**What this task involves**
The data below should be restated word for word, pictures omitted.

**Data below**
--- START ---

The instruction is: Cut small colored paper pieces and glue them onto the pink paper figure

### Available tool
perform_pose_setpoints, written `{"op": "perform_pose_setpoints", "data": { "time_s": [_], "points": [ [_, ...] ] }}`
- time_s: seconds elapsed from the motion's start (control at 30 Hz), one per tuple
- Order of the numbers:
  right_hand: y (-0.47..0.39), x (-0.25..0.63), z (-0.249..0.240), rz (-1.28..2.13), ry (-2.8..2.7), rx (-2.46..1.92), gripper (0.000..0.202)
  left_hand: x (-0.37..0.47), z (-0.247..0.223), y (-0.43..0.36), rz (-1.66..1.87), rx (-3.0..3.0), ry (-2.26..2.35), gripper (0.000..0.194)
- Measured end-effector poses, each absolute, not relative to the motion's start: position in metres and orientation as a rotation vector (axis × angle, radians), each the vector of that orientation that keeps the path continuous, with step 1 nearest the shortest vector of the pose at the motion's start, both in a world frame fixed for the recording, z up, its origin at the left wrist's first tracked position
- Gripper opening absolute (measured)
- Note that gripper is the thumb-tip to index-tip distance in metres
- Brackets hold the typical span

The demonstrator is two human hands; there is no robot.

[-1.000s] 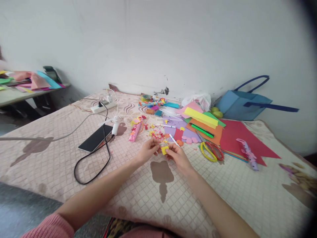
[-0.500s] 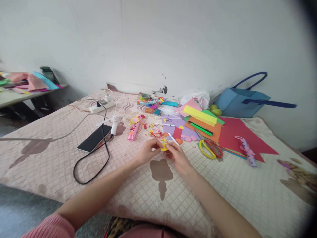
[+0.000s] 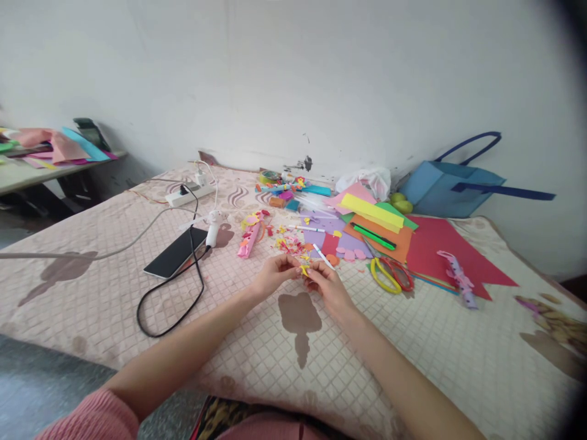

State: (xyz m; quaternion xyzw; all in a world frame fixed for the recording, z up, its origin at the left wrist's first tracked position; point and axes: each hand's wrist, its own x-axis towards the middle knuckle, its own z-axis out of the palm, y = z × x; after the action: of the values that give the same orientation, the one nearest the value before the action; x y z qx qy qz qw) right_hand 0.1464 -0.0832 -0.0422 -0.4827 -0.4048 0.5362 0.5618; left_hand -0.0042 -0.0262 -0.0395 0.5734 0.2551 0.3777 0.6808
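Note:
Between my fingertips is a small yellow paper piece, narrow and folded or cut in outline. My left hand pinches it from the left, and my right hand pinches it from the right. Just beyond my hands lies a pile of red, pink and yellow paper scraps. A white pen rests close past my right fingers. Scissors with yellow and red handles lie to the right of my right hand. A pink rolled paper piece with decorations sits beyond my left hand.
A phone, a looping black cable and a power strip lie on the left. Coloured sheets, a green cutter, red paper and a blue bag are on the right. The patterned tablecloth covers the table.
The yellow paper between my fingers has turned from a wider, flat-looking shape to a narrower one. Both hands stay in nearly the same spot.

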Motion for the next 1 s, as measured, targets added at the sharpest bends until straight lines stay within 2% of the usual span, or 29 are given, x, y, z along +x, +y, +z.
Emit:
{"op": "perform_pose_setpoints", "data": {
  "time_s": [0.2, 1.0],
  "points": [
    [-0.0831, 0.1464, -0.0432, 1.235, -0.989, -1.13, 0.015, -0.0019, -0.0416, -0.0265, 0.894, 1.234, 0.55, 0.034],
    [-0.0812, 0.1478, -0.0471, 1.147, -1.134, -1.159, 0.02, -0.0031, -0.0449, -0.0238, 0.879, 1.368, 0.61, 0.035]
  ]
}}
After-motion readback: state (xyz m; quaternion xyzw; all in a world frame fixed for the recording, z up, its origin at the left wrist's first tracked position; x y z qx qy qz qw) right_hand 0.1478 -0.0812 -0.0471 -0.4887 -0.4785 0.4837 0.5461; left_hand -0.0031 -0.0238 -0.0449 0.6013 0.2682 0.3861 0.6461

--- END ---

**Response below**
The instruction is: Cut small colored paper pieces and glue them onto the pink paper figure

### Available tool
perform_pose_setpoints, written `{"op": "perform_pose_setpoints", "data": { "time_s": [_], "points": [ [_, ...] ] }}`
- time_s: seconds elapsed from the motion's start (control at 30 Hz), one per tuple
- Order of the numbers:
  right_hand: y (-0.47..0.39), x (-0.25..0.63), z (-0.249..0.240), rz (-1.28..2.13), ry (-2.8..2.7), rx (-2.46..1.92), gripper (0.000..0.202)
  left_hand: x (-0.37..0.47), z (-0.247..0.223), y (-0.43..0.36), rz (-1.66..1.87), rx (-3.0..3.0), ry (-2.26..2.35), gripper (0.000..0.194)
- Measured end-effector poses, each absolute, not relative to the motion's start: position in metres and orientation as a rotation vector (axis × angle, radians), each the vector of that orientation that keeps the path continuous, with step 1 nearest the shortest vector of the pose at the motion's start, both in a world frame fixed for the recording, z up, its origin at the left wrist's first tracked position
- Gripper opening absolute (measured)
- Note that gripper is the thumb-tip to index-tip distance in metres
- Brackets hold the typical span

The demonstrator is two human hands; there is no robot.

[-1.000s] 
[-0.500s] 
[+0.000s] 

State: (xyz m; quaternion xyzw; all in a world frame fixed for the recording, z up, its origin at the left wrist's first tracked position; point and axes: each hand's wrist, its own x-axis towards the middle knuckle, its own z-axis out of the palm, y = z × x; after the action: of the values that give the same orientation, the one nearest the value before the action; x y z qx qy qz qw) right_hand 0.1464 -0.0832 -0.0422 -0.4827 -0.4048 0.5362 0.5618; left_hand -0.0042 -0.0262 -0.0395 0.5734 0.2551 0.3777 0.6808
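Note:
Between my fingertips is a small yellow paper piece, narrow and folded or cut in outline. My left hand pinches it from the left, and my right hand pinches it from the right. Just beyond my hands lies a pile of red, pink and yellow paper scraps. A white pen rests close past my right fingers. Scissors with yellow and red handles lie to the right of my right hand. A pink rolled paper piece with decorations sits beyond my left hand.
A phone, a looping black cable and a power strip lie on the left. Coloured sheets, a green cutter, red paper and a blue bag are on the right. The patterned tablecloth covers the table.
The yellow paper between my fingers has turned from a wider, flat-looking shape to a narrower one. Both hands stay in nearly the same spot.
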
Motion for the next 1 s, as measured, targets added at the sharpest bends until straight lines stay within 2% of the usual span, or 29 are given, x, y, z along +x, +y, +z.
Emit:
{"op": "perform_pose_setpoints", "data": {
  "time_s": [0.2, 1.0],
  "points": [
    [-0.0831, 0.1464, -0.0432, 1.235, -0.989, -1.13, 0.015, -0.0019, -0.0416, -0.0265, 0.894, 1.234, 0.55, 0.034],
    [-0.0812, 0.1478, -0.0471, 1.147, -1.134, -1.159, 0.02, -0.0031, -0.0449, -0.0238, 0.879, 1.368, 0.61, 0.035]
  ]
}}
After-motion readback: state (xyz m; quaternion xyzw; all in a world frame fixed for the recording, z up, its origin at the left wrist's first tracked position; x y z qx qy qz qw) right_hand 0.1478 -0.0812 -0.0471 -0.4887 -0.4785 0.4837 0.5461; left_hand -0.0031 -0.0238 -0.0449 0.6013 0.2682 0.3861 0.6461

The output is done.